Dari pengalaman penulis mempelajari komunikasi antar budaya di bangku perguruan tinggi, diskusi mengenai komunikasi konteks tinggi dan rendah sangat mencuri perhatian penulis. Bahasan ini menurut penulis merupakan teori yang realisasinya sangat dekat dan nyata dengan kehidupan manusia sehari-hari. Oleh karena itu, tulisan ini merupakan rangkuman bahasan mengenai komunikasi konteks tinggi dan rendah dari sudut pandang serta pemahaman yang didapat, dan diharapkan isi dari tulisan ini bisa memberikan pandangan baru mengenai komunikasi konteks tinggi dan rendah.
High Context Communication atau komunikasi konteks tinggi adalah pola komunikasi yang pesannya lebih tersampaikan secara tidak langsung atau implisit, serta memiliki sematan pesan yang ingin disampaikan dari aspek non-verbal, serta lebih terkesan tidak menyerang lawan bicara. Pola komunikasi ini juga dinilai lebih puitis dan bisa membuat lawan bicara menduga atau menciptakan tafsiran sendiri dari pesan yang ingin disampaikan. Contoh kasusnya dalam penyampaian kritik menggunakan pola komunikasi ini, akan terlebih dahulu ditambahkan pujian atau apresiasi untuk hal positif yang ada, bahkan bisa juga penambahan pesan lain selain kritik ini bersifat hiperbola.

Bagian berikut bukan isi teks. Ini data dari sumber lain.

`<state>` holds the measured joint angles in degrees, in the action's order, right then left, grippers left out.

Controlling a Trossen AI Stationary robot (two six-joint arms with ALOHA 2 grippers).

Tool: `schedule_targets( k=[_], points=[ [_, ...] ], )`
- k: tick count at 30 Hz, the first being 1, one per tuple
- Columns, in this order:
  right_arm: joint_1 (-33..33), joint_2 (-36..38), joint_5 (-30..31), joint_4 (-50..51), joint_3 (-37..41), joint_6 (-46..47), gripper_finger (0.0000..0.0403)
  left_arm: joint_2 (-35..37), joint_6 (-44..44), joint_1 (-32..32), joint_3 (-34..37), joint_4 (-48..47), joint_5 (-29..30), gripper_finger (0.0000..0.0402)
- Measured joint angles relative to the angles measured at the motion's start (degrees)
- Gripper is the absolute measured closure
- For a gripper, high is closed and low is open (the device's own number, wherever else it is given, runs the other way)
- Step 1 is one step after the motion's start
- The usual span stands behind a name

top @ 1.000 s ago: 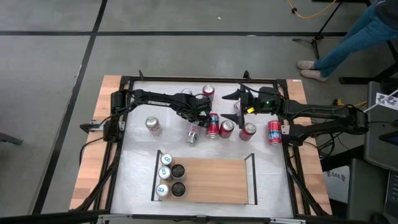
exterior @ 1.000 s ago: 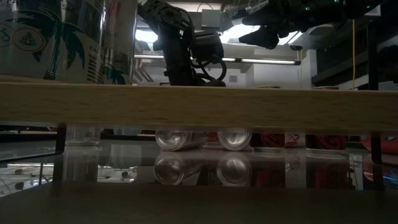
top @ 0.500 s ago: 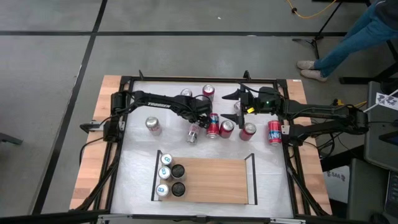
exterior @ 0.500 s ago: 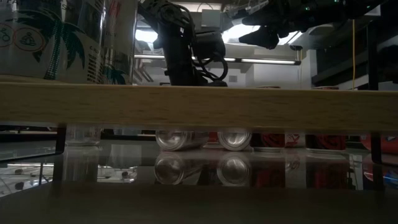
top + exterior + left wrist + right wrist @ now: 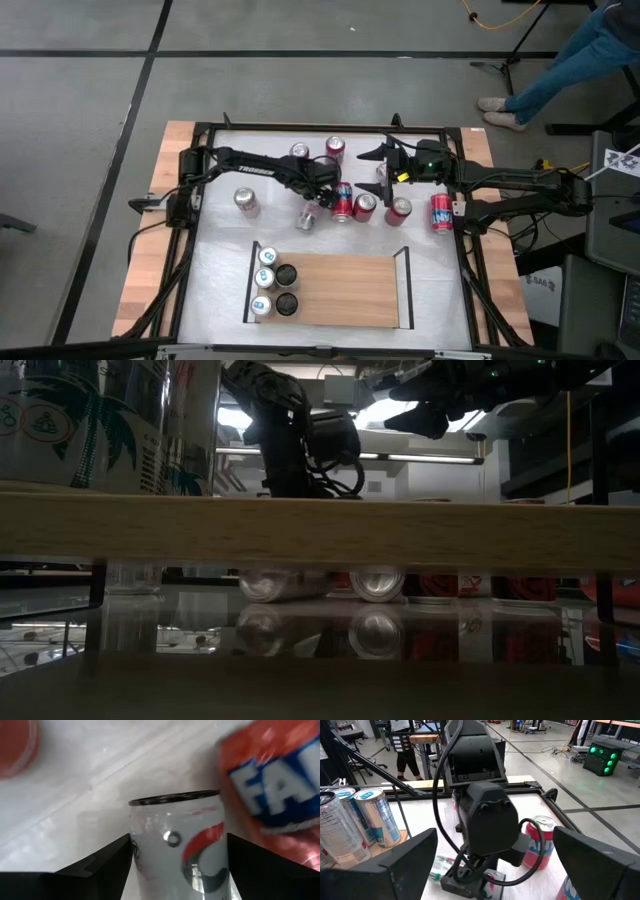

Sementara itu, Low Context Communication atau komunikasi konteks rendah adalah pola komunikasi yang bersifat lebih lugas, langsung serta cenderung lebih efektif efektif karena tidak berbelit-belit dan dapat mempercepat penyampaian pesan. Pola komunikasi dengan konteks rendah ini, dikhawatirkan dapat membawa permasalahan karena konflik akibat kelugasan yang dapat menyinggung lawan bicara. Sebab, pada pola komunikasi konteks rendah tidak digunakan banyak pesan atau konteks tambahan untuk memperhalus kritik dalam penyampaian nya, sehingga pola komunikasi ini dikhawatirkan dapat menjadi gaya komunikasi yang terlalu agresif bagi beberapa pihak.
Di Indonesia pola komunikasi yang pada awalnya diterapkan adalah High Context Communication. Pada masa awal terbentuknya kebudayaan dan adat istiadat di Indonesia, perkembangan yang terjadi menjurus kepada suatu bangsa dengan sistem sosial tertutup (closed system). Bagi sebagian masyarakat yang masih tergolong tidak progresif serta tradisonal dalam artian memegang teguh kebiasaan beramah tamah, sangatlah sulit untuk tidak berbasa-basi dan mengatakan tidak, situasi ini memang benar adanya di lingkungan sehari-hari. Oleh Edward T. Hall peristiwa ini disebut sebagai places cultures along a continuum (bersemi ada dalam budayanya). Orang Indonesia lebih memilih diam daripada mengucapkan kata yang tidak secara langsung. Tapi kebanyakan itu dahulu.
Alhasil, dewasa ini konteks yang tinggi dalam pola komunikasi di Indonesia sudah berkurang. Dikaitkan dengan pembahasan teori dari paragraf sebelumnya, maka disimpulkan sudah tidak begitu banyak lagi masyarakat yang sulit untuk mengatakan tidak dan berbasa-basi dalam berkomunikasi. Perubahan pola hidup bangsa Indonesia yang menjadi semakin cepat akibat globalisasi dan modernisasi, menghadirkan tuntutan agar dalam prosesnya segala hal harus bisa bergerak lebih cepat dan penyampaian pesan merupakan salah satu hal signifikan dan berpengaruh.
Dengan menjadi generasi yang hidup di era digitalisasi, tentu saja penyesuaian pola berkomunikasi dengan konteks yang tinggi atau rendah sangat penting untuk dilakukan. Masyarakat Indonesia yang pada dasar nya menganut nilai kekeluargaan dan ramah tamah, namun juga berada dalam masa modernisasi dengan penyesuaian pola hidup dengan percepatan yang ada.
Sejauh ini pola komunikasi manakah yang lebih cenderung anda gunakan?